My Position Regarding the Nicholas Gonzalez Foundation
by Linda L. Isaacs, M.D.
After my long-time colleague and friend, Nicholas Gonzalez, M.D., passed away suddenly in 2015, his widow, Mary Beth Gonzalez, started the Nicholas Gonzalez Foundation, with the goal of training other practitioners to continue his work. I am not and have never been involved with the Foundation or its training materials and methods, because I believe that a different approach is needed.
My main concern is preserving the integrity of the treatment methods that Dr. Gonzalez and I devoted our lives to. If inadequately trained practitioners get bad results and decide to publish those bad results, that will be profoundly counterproductive. If they can say that I was involved in their training, it could destroy the credibility of this work.

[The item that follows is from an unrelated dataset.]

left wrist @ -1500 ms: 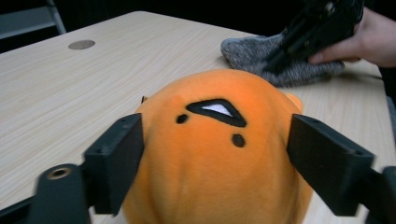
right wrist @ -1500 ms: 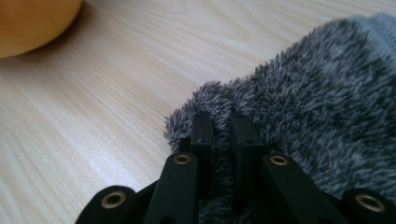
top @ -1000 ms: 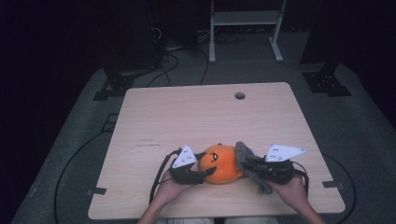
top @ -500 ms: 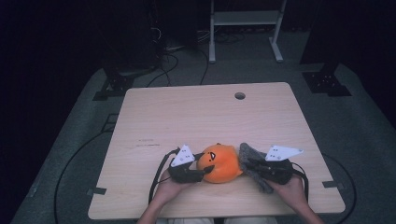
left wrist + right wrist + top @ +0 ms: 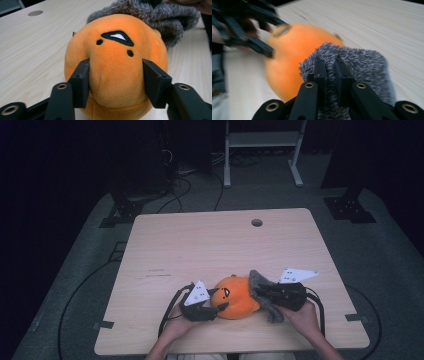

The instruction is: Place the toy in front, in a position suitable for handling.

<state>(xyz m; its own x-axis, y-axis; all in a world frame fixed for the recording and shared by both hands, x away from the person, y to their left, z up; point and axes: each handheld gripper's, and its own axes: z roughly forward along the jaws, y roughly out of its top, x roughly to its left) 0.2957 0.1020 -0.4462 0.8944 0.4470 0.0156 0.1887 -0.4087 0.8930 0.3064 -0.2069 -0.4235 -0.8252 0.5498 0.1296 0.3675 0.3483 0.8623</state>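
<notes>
An orange plush toy (image 5: 235, 296) with a small black-and-white stitched face lies near the front edge of the wooden table (image 5: 210, 245). My left gripper (image 5: 218, 299) comes in from its left, and its pads (image 5: 81, 80) dent the plush (image 5: 117, 62) on both sides. These jaws have just been opening a little, with the plush still pressed between them. A grey fuzzy cloth piece (image 5: 273, 312) drapes over the toy's right side. My right gripper (image 5: 330, 67) is shut on a fold of that cloth (image 5: 364, 67), right against the plush (image 5: 287, 57).
A round hole (image 5: 257, 222) sits in the table near its far edge. Black cables (image 5: 172, 305) trail from both grippers over the front edge. Dark stand feet (image 5: 350, 207) and a white frame (image 5: 260, 140) stand on the floor beyond the table.
The right gripper and the grey cloth have shifted slightly toward the table's near edge. The plush and the left gripper stay about where they were.
</notes>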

Dr. William Donald Kelley, our predecessor in this method, trained people in a seminar setting, using lectures, books, and examinations. While a few of his students applied his work well, most of them failed to understand basic principles. They omitted the coffee enemas, decided that diet doesn’t matter or that everyone should eat the same thing, insisted on using the fad diet or nutrient of the day without consideration of its effect on autonomic physiology, and/or added a host of other alternative therapies. They then blamed Dr. Kelley for their bad results.
Dr. Gonzalez and I frequently discussed how to train other practitioners. We agreed that the best method would be an internship. There is simply too much to learn, and in some cases to unlearn, for it to work any other way. We also agreed that it would be important for practitioners to follow the program themselves, as Dr. Gonzalez and I did.
I appreciate Mary Beth Gonzalez’s dedication to preserving her husband’s legacy, and have helped her when I agreed with the methods and goals. As an example, I have provided assistance with some of the posthumous publications of his writings, such as Nutrition and the Autonomic Nervous System, and the two volumes of case reports. And while I am not involved with the Nicholas Gonzalez Foundation, and have chosen to invest my time and energy elsewhere, I wish Mrs. Gonzalez and her practitioners well.